Hero's Banner: Tim C Koppang, William Ronald (foreground), rvalle (background), pvt. patterson, Nev the Deranged.





Iron Heroes: petenik, Thorindale, Pbartender, Astrocat and ken-ichi.





Ghostbusters: TracerBullet42 is GM, Reidzilla is in the foreground. On the left, from rear to front, is Nazriel, Sarraunna, and waterdhavian; on the right, Trevalon Moonlerion and Barennd Nobeard.





Giant's Reach, left to right: Cyberknight's arms, Vyvyan Basterd's wife, Vyvyan Basterd, Mark CMG, socpsychguy, pucky, Dogreboy. Mark's giving me the secret DM hand-signal for, "Yes, I'm going to kill them all."





A Firefight! map from my _Burning Empires_ event. No minis necessary, and the numbers all mean something!





The whiteboard from the same event, detailing some key NPCs and factions. Note that Synnibar is not the only game with giant mutant death bears. Take THAT, McCracken!





Afternoon Jupiter City: Reidzilla, pvt. patterson, ken-ichi, waterdhavian, Sharraunna, Nazriel, Kelleris.





Seven Winds: Dogreboy, Vyvyan Basterd's wife, Vyvyan Basterd, William Ronald, Cyberknight, Shadowbane2.

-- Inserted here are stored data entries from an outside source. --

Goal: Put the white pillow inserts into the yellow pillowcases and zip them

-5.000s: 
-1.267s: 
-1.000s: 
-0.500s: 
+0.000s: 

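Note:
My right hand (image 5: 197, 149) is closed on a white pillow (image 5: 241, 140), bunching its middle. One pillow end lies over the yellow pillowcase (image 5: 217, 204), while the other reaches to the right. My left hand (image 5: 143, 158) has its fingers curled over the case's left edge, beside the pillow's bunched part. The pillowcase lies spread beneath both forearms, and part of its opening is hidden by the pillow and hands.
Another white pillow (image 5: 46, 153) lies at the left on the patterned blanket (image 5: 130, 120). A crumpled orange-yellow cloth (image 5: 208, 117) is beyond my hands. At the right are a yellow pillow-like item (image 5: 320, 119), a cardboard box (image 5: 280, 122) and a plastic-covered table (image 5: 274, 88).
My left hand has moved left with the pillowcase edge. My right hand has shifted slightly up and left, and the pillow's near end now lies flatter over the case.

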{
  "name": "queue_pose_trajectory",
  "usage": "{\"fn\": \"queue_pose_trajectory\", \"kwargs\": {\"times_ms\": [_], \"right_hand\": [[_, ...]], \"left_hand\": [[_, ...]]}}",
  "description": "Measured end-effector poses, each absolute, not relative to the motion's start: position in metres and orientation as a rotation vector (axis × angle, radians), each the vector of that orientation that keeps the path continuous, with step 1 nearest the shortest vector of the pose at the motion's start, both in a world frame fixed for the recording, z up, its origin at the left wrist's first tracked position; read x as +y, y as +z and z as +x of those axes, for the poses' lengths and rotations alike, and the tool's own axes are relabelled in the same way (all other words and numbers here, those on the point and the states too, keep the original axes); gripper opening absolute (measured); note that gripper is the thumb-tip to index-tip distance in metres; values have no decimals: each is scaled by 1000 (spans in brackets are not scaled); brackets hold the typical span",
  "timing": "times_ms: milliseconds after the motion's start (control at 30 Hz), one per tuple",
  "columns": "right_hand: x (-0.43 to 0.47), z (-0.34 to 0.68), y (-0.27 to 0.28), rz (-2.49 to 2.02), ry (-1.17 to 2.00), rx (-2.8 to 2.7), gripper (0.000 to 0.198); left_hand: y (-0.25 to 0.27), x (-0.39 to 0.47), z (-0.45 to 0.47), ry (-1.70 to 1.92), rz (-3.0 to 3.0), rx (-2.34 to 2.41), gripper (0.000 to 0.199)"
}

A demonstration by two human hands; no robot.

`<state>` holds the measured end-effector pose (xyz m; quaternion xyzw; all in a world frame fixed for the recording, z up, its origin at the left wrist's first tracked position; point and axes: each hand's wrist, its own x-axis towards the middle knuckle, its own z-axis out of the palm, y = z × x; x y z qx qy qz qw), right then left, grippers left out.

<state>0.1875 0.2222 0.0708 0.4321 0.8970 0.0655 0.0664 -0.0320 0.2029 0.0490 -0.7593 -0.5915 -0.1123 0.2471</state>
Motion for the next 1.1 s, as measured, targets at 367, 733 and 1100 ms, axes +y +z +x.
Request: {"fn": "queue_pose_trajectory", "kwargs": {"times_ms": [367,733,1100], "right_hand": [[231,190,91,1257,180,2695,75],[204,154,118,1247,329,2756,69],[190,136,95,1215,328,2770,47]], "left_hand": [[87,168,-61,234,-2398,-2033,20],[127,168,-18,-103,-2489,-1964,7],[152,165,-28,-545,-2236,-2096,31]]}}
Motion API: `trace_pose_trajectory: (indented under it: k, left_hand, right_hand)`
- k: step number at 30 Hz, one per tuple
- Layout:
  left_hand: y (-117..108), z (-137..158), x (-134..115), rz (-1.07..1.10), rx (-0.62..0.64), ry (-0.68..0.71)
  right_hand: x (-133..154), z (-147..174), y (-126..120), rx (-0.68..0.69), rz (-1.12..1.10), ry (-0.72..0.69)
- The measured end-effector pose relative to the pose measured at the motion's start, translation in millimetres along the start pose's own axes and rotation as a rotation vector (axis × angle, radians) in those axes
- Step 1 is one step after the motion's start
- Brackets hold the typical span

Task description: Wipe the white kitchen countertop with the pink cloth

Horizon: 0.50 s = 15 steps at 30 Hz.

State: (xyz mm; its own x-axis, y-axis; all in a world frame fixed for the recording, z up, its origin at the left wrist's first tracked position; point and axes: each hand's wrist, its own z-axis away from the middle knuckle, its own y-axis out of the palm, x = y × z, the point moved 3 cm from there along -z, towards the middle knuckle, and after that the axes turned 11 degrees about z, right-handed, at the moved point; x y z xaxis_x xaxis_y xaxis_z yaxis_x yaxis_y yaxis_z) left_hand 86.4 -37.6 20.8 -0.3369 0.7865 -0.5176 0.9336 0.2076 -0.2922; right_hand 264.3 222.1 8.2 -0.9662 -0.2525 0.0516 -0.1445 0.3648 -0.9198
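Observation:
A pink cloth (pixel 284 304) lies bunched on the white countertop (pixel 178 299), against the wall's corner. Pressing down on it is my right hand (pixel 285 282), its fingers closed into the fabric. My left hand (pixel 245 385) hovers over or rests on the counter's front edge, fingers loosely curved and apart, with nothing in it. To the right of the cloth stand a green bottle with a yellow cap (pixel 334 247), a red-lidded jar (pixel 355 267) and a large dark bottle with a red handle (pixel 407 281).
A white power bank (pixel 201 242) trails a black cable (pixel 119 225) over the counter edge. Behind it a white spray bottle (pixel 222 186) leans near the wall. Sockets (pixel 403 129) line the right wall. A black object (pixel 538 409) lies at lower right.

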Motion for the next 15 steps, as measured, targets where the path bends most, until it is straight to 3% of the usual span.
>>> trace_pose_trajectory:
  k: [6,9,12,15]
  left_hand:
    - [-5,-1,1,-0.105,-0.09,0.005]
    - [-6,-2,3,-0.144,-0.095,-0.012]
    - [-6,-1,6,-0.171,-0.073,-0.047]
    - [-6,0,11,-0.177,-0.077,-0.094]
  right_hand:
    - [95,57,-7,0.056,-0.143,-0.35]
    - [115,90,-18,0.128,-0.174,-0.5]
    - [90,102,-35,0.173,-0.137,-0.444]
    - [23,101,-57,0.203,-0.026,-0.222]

Feng Shui: Yort, Trevalon Moonlerion, Pbartender, and Shane L. BOZ didn't show until a little later.





Fruitdale, SD: HinterWelt, Barennd Nobeard, ssocpstchguy, Rakur.





"Pinapples" galore: spacepirat3, bigznak, TracerBullet42, rvalle, his buddy, and gperez1234.


----------



## William Ronald (Oct 22, 2006)

I would like to thank Curt, Jeff and  everyone at Games Plus for being such gracious hosts.  Also, I would like to thank Buzz for organizing the Gameday.

I would like to thank Tim C. Kopang for running his game, my fellow players at that game, and the people who played with me in the event that I ran.  Also, thanks to everyone who ran events, as I know it takes a commitment of time, talent, and heart. It was also fun seeing old friends and meeting new people.

So, let's look forward to the nest EN World Chicago Gameday!!!


----------



## BOZ (Oct 23, 2006)

Trevalon Moonleirion said:
			
		

> The small gang who joined me for a wild romp through Chinatown--thank you.  It was a blast for me, and I really hoped you enjoyed Feng Shui.  I'm just sorry I couldn't give the game the treatment that *I* got when I was introduced to it (you just can't argue with a game run by Piratecat), but hopefully you at least got a bit of the flavor of the game.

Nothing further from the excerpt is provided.